*Source data*.
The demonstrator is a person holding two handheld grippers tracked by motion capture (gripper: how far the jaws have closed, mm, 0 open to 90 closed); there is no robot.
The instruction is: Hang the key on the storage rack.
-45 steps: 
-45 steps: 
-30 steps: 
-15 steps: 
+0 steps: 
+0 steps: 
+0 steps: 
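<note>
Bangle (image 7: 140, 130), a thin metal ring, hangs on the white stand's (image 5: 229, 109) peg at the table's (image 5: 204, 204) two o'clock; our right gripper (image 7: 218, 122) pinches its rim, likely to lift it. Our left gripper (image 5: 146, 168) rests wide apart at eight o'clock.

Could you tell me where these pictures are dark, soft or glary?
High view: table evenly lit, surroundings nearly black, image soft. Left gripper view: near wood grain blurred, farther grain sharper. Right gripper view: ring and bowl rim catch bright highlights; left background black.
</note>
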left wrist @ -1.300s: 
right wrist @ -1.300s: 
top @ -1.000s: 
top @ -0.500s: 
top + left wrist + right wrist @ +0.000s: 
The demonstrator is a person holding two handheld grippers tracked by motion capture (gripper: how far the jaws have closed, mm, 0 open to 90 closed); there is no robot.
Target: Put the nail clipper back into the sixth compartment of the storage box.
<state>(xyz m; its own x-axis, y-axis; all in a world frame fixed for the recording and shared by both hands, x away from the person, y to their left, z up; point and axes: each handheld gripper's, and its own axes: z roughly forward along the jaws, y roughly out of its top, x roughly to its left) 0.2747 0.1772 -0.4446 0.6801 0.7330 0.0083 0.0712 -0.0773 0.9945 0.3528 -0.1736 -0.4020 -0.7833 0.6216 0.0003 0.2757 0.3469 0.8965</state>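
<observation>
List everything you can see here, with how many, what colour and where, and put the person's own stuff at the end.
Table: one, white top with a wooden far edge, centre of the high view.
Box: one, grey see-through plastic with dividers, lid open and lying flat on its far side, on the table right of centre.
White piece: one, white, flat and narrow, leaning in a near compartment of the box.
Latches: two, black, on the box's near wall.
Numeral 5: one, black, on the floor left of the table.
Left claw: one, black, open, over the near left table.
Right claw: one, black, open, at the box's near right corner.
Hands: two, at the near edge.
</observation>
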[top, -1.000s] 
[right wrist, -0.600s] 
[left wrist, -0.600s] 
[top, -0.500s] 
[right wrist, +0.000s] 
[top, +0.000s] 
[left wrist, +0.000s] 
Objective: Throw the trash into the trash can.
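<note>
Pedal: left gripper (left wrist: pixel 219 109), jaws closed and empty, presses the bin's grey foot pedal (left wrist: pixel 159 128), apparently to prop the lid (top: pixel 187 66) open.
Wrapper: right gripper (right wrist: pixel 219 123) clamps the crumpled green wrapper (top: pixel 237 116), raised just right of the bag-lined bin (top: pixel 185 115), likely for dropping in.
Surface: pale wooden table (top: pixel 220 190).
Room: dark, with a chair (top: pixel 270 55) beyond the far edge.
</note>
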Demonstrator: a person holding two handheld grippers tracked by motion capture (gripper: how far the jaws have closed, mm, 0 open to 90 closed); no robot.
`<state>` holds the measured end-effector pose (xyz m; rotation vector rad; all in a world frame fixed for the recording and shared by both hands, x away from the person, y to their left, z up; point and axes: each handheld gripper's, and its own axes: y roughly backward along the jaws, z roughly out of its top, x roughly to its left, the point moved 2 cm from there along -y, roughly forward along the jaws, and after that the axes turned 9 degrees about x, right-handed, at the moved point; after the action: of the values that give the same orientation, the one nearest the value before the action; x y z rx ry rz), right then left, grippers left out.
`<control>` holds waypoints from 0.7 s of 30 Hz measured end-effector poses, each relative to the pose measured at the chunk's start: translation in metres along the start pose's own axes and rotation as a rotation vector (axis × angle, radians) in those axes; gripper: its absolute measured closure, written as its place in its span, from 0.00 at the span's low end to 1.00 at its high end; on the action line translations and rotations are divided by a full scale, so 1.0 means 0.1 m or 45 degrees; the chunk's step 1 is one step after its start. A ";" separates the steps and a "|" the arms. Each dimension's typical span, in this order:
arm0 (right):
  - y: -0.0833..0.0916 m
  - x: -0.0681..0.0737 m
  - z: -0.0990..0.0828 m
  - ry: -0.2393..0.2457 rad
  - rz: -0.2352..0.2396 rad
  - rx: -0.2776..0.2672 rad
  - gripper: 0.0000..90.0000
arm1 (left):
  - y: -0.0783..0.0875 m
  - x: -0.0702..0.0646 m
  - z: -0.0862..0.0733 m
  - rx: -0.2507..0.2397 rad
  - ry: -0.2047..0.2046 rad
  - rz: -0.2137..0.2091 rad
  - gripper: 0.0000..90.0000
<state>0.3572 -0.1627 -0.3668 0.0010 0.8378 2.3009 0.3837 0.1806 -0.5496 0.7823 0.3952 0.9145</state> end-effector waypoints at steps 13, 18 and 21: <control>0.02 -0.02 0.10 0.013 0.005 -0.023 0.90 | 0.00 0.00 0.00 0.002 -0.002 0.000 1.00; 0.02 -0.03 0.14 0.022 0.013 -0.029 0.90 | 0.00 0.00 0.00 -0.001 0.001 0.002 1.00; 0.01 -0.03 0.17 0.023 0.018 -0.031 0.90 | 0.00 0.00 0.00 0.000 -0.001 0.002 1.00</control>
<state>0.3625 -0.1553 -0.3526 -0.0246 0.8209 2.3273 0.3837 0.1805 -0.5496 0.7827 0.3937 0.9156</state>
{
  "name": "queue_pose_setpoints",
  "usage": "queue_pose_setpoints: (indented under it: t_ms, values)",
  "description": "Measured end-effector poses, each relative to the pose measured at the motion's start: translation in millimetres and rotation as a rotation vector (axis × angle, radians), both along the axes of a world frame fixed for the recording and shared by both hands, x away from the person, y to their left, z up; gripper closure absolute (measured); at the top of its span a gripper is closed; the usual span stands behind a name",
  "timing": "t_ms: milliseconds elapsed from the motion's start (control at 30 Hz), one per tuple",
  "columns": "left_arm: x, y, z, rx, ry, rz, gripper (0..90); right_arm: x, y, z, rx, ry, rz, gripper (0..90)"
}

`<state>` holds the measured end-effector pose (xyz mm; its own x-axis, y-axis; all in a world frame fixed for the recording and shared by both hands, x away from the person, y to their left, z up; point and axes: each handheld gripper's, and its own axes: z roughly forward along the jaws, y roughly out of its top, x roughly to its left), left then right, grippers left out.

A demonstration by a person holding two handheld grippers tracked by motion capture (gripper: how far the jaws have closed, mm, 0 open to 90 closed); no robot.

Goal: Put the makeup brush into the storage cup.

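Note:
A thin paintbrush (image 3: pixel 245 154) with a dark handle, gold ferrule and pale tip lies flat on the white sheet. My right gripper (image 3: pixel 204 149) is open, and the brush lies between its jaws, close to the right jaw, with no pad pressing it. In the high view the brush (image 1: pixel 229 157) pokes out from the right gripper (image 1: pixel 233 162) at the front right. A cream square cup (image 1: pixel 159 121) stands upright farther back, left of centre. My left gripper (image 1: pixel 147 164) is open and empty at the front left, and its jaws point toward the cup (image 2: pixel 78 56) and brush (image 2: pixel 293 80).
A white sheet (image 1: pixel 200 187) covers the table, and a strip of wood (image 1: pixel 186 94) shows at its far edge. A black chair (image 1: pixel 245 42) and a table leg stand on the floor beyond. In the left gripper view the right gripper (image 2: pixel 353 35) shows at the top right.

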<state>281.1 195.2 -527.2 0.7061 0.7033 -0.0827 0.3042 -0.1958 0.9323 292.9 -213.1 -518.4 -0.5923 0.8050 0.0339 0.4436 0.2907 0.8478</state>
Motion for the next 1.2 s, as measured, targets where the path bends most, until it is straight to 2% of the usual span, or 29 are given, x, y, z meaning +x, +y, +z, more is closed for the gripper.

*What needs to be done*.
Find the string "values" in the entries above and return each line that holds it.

*Exercise output*.
`<state>` holds the measured end-effector pose (xyz m; rotation vector rad; all in a world frame fixed for the recording and shared by both hands, x away from the person, y to their left, z up; point and axes: each handheld gripper's, and its own axes: y roughly backward along the jaws, z roughly out of its top, x roughly to its left, the point moved 2 cm from there along -y, roughly forward along the jaws, and after that the axes turned 9 degrees about x, right-handed, at the moved point; after the action: of the values that give the same orientation, the one nearest the value before the action; x y z rx ry rz), right then left, grippers left out.
  "usage": "queue_pose_setpoints: (indented under it: t_ms, values)",

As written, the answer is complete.